L'AGS expose quant à elle que le salarié s'attache à des faits relevant en réalité d'une externalisation des licenciements et une instrumentalisation du droit des faillites et que l'immixtion permanente n'est pas démontrée ; que les conditions de la responsabilité civile délictuelle ne sont pas remplies vis-à-vis de la société Spirel et qu'en tout état de cause, la société Spirel ne peut être tenue pour responsable des éventuelles man'uvres et carences de structures sur laquelle elle n'avait aucun pouvoir de contrainte.
Sur ce,
Hors état de subordination, une société faisant partie d'un groupe ne peut être considérée comme un co-employeur, à l'égard du personnel employé par une autre société, que s'il existe entre elles, au-delà de la nécessaire coordination des actions économiques entre les sociétés appartenant au même groupe et de l'état de domination économique que cette appartenance peut engendrer, confusion d'intérêts, d'activités de direction, se manifestant par une immixtion permanente dans la gestion économique et sociale de la société employeur conduisant à la perte d'autonomie totale de cette dernière.
La preuve d'une telle immixtion incombe au salarié.

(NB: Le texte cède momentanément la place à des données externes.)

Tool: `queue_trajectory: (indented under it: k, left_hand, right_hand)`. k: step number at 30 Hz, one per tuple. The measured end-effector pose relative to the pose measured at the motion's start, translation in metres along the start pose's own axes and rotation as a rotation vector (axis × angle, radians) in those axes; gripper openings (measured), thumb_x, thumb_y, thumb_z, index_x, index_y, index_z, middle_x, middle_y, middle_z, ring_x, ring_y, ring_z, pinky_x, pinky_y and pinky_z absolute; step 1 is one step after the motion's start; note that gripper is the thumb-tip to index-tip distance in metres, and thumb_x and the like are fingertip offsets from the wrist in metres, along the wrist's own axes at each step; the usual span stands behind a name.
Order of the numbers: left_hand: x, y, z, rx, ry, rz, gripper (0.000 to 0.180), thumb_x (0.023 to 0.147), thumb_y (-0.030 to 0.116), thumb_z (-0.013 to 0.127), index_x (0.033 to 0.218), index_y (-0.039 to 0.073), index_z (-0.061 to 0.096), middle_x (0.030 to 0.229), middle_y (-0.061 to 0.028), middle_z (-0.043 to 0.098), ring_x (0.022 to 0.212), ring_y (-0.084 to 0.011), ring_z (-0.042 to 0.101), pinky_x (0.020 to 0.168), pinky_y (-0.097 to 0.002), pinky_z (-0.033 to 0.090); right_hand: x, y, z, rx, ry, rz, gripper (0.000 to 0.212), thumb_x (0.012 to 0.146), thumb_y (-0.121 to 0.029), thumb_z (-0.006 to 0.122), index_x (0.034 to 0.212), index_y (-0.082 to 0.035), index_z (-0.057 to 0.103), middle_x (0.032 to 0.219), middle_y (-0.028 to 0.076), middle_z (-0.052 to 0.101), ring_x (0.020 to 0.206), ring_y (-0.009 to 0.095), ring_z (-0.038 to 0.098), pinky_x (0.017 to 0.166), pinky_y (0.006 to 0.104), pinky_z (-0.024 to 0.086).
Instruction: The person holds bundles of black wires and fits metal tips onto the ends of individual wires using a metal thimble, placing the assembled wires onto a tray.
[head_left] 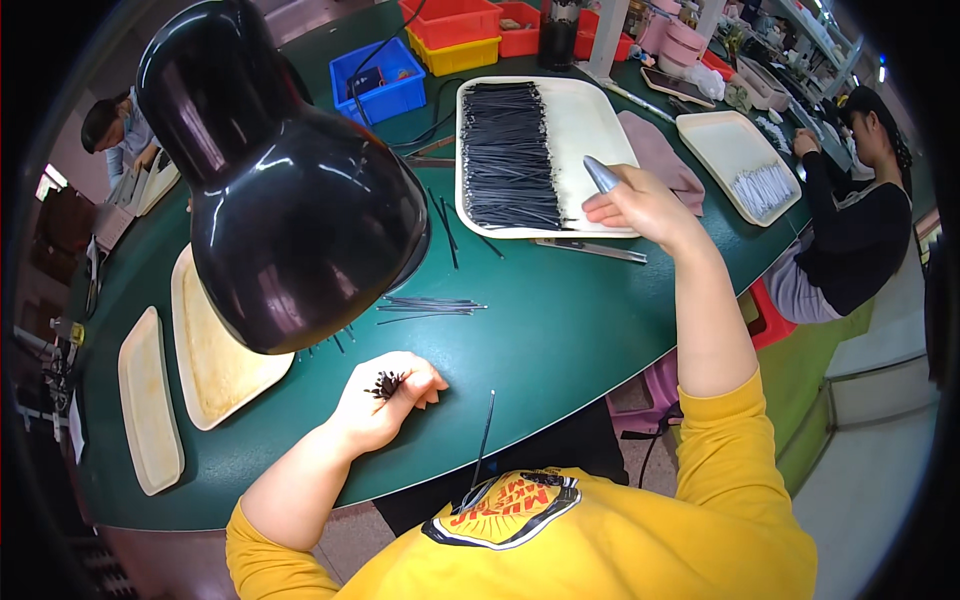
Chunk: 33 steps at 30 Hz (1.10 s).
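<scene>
My left hand (385,402) is closed around a bundle of thin black wires (384,385), whose ends poke out above the fist. Over the right part of a cream tray (595,120), my right hand (645,205) has its fingers stretched out. A silver, pointed, cap-like piece (600,174) juts from its fingers; whether it is worn or held I cannot tell. Beside those fingers, many black wires (510,155) with pale ends lie in rows in the tray. A loose batch of wires (435,307) rests on the green table (540,330), and a single wire (485,430) lies near my shirt.
A black lamp head (305,235) hides part of the table at left. Two cream trays (150,400) stand beyond it. At the back are blue (380,85), yellow and red bins. A metal ruler-like strip (595,250) lies below the wire tray. Two people sit nearby.
</scene>
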<state>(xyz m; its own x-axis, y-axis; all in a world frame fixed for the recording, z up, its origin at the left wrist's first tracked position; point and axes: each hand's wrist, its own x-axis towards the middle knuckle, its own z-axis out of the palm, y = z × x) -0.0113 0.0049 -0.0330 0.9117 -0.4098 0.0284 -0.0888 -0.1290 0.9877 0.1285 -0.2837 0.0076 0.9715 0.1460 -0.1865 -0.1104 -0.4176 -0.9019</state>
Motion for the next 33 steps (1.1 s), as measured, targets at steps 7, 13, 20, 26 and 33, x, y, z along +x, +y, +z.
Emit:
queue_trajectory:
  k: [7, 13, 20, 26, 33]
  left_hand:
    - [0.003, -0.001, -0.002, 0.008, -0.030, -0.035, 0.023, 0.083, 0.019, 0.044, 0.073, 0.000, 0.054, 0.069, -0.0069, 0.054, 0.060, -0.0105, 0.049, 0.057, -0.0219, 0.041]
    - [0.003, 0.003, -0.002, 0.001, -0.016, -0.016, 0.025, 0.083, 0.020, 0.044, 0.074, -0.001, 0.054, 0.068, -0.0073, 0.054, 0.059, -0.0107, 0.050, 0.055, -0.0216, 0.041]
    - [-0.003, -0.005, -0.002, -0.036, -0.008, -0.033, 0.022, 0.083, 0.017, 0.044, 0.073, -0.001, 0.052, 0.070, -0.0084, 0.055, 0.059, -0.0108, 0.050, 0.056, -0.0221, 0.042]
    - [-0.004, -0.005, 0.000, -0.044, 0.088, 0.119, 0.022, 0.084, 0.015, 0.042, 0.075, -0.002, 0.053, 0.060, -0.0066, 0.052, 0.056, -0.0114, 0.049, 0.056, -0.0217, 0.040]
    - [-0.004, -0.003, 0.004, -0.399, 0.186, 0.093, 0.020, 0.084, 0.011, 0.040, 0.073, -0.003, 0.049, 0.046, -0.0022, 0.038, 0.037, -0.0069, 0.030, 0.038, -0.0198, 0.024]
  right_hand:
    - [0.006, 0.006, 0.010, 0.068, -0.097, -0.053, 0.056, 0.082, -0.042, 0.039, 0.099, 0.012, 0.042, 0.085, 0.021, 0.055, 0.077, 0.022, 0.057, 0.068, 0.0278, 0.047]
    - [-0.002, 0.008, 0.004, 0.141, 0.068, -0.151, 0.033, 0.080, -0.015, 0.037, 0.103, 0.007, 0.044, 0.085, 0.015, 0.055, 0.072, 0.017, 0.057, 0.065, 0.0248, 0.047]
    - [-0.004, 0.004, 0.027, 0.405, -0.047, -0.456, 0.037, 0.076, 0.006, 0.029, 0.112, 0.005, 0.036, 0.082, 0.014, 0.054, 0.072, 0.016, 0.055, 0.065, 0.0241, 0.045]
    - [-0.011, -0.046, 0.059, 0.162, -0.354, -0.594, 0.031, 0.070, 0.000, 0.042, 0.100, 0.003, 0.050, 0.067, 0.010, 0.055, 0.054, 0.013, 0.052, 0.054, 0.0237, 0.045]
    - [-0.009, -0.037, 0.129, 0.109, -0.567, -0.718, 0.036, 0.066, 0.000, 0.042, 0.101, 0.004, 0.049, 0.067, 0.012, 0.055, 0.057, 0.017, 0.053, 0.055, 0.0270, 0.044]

En l'espèce, le salarié n'invoque pas l'existence d'un lien de subordination avec la SAS Chappel ou la SA Somfy et ne produit d'ailleurs pas son contrat de travail. S'agissant du rapport du cabinet comptable Alter (Examen annuel des comptes Spirel 2012 Note de synthèse) commandé par le CSE et produit aux débats par le salarié, il doit être rappelé qu'une expertise amiable non contradictoire ne peut pas servir de fondement à la décision de la cour si elle n'est pas corroborée par d'autres éléments objectifs. En outre, ledit rapport fait notamment état de manière subjective de « défaisance sociale » par similitudes avec une affaire dite « Samsonite » et analyse les comptes de l'année 2012 sans les produire. De sorte qu'il ne présente pas de garanties suffisantes d'impartialité.

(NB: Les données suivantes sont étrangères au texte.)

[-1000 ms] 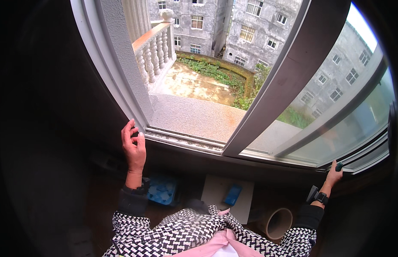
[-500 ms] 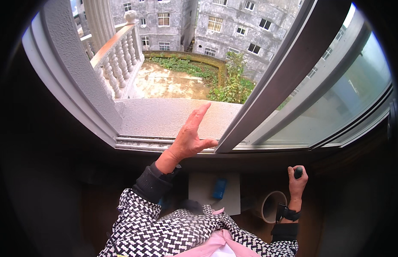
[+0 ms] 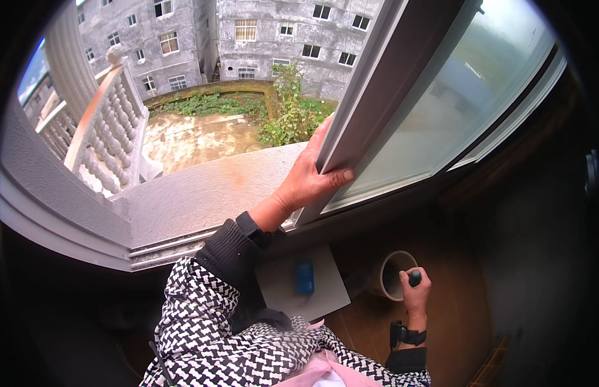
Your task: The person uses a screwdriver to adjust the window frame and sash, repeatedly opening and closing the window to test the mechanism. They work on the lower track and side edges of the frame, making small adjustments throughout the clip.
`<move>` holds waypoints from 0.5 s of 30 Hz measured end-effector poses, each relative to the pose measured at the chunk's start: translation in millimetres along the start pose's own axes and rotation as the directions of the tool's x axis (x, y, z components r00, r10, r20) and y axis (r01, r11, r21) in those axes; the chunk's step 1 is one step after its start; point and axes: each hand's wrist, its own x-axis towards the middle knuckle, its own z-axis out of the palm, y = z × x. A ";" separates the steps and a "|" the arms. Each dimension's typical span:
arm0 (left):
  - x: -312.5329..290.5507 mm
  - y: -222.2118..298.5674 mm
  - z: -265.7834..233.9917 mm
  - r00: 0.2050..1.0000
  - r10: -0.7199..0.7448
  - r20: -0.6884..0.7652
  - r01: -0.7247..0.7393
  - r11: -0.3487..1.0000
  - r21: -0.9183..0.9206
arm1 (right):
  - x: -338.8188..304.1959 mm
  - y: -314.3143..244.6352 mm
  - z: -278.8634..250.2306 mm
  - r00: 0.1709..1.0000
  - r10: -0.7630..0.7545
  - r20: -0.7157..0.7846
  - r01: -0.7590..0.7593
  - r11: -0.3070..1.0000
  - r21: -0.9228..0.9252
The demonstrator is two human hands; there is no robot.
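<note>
My left hand grips the edge of the grey sliding window sash, thumb on the inner face and fingers around the outer side. The frosted glass pane stretches to the right of it. My right hand is low at the right, closed around a small dark handle; what the handle belongs to is hidden. A dark watch sits on that wrist.
Below the sill lie a pale flat board with a small blue object on it and a tan roll of tape. Outside are a concrete ledge, a stone balustrade and grey buildings.
My left hand went from the left window frame across the sill to the sash edge and closed on it. My right hand dropped from the right sill, holding the dark handle.
</note>
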 end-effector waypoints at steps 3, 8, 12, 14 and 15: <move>8.7 -2.1 7.9 1.000 -0.016 0.021 0.014 0.996 0.093 | -4.9 -4.3 5.1 1.000 -0.011 0.019 0.010 0.999 0.032; 12.8 -10.5 16.5 0.998 0.055 0.006 -0.055 0.984 0.169 | -5.3 -11.0 17.5 0.999 -0.030 0.032 0.029 0.999 0.019; 10.7 -13.4 13.5 0.999 0.045 0.000 -0.044 0.986 0.164 | -2.2 -16.1 28.9 0.996 -0.061 0.062 0.059 0.998 0.029; 11.1 -11.9 13.1 0.995 0.097 -0.010 -0.092 0.970 0.225 | 1.3 -19.3 33.2 0.994 -0.088 0.066 0.087 0.996 0.013; 11.7 -10.9 13.6 0.994 0.107 -0.017 -0.101 0.971 0.218 | 3.5 -20.9 34.3 0.993 -0.095 0.063 0.095 0.995 0.007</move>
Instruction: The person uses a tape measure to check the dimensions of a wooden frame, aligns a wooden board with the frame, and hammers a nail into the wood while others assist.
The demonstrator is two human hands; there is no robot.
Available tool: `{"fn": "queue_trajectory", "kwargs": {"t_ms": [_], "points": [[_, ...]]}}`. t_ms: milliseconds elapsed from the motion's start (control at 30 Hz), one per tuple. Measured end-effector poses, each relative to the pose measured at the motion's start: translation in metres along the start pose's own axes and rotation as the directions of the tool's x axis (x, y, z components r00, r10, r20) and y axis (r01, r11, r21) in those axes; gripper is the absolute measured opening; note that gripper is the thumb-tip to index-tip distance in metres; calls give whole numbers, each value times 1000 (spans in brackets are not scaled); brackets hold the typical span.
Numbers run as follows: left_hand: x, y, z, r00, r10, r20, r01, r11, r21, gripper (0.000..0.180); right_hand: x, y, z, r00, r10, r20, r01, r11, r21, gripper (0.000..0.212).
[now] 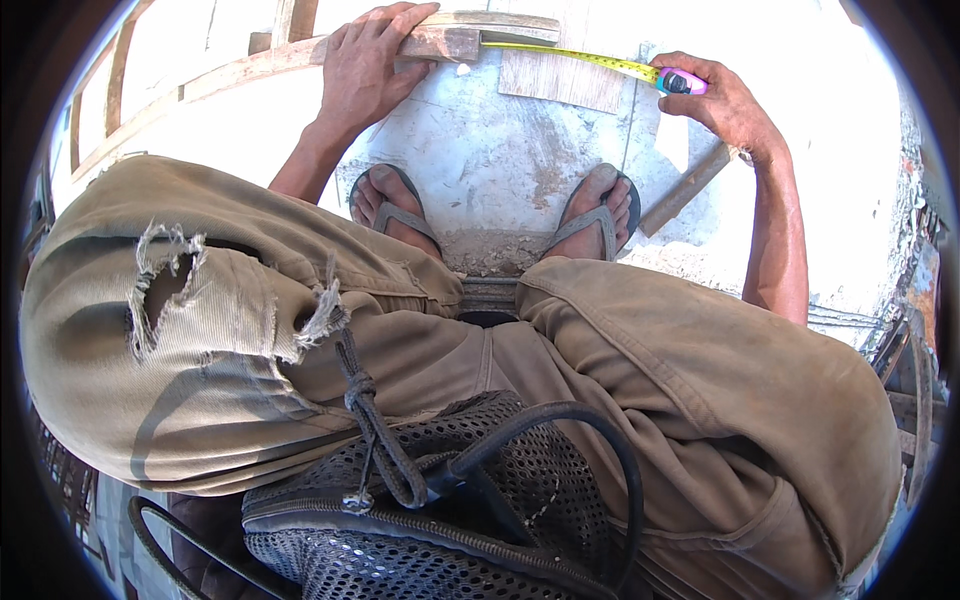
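My left hand (372,62) grips the end part of a wooden bar (450,44), fingers over its far side and thumb on the near side. A second wooden strip (520,22) lies against the bar's far side and reaches further right. My right hand (728,105) is closed around a pink and blue tape measure (683,82). Its yellow blade (580,56) runs out leftward to the end of the bar. Under the blade a thin, pale wooden board (560,82) lies flat on the floor.
A slatted wooden frame (120,75) extends to the far left. A wooden stick (688,188) lies slanted below my right wrist. My feet in flip-flops (405,218) stand on the pale floor (490,150). A black mesh bag (430,500) with cords sits at my lap.
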State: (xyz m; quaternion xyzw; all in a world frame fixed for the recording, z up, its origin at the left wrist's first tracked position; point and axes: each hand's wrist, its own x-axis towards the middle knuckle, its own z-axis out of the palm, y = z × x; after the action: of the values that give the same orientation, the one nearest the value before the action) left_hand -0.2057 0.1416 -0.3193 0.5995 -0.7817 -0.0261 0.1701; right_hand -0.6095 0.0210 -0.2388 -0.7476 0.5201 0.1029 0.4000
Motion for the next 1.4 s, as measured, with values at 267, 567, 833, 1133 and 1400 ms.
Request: {"fn": "queue_trajectory", "kwargs": {"t_ms": [267,567,833,1133,1400], "points": [[-1,-1,1,1000,11,-2,-11,1000,-7,76,0,1,1,1000,2,-12,-3,1000,-20,59],[2,5,-7,1000,2,-17,-3,999,-34,59,2,1,5,1000,2,-16,-2,999,-46,59],[1,6,-7,999,-35,25,35,999,-19,60,3,0,6,1000,6,-21,-7,999,-32,57],[6,6,1,1000,4,-14,-5,1000,-7,75,-6,2,1,999,14,-49,-16,999,-32,59],[12,-1,-10,993,-52,105,50,998,22,69,-42,12,-16,995,104,-3,-103,989,105,58]]}}
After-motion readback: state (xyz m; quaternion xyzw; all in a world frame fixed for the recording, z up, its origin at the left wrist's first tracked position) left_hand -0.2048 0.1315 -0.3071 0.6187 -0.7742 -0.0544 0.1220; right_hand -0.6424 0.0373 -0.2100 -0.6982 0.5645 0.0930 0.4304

Par ailleurs, il ressort du jugement déféré que le premier juge, par des motifs pertinents que la cour adopte, à l'encontre duquel le salarié n'apporte aucun élément convaincant de nature à remettre en cause la décision rendue, qui a justement jugé qu'en l'absence de l'immixtion permanente et anormale de la société dominante et la perte totale d'autonomie d'action de la société dominée, la situation de co-emploi n'est pas caractérisée à l'encontre de la SA SOMFY.
Il en va de même pour la SAS Chappel Industries France, le premier juge ayant jugé, par des motifs pertinents que la cour adopte également à l'encontre duquel le salarié n'apporte aucun élément de nature à remettre en cause la décision rendue, qu'il n'est pas démontré par le salarié que SAS Chappel Industries France soit intervenue de façon anormale au sein de la SAS Spirel, ni que les décisions prises par la SAS Chappel Industries France dans la stratégie du groupe et notamment le fait que la reconversion de l'appareil productif de la Sas Spirel n'ait pas été faite, ne constitue pas une immixtion permanente anormale de la société mère dans la gestion interne de celle-ci et que dès lors, en absence d'immixtion de la société mère dans le fonctionnement de la filiale, la SAS Chappel Industries France ne peut être considérée comme co-employeur des salariés de la Sas Spirel.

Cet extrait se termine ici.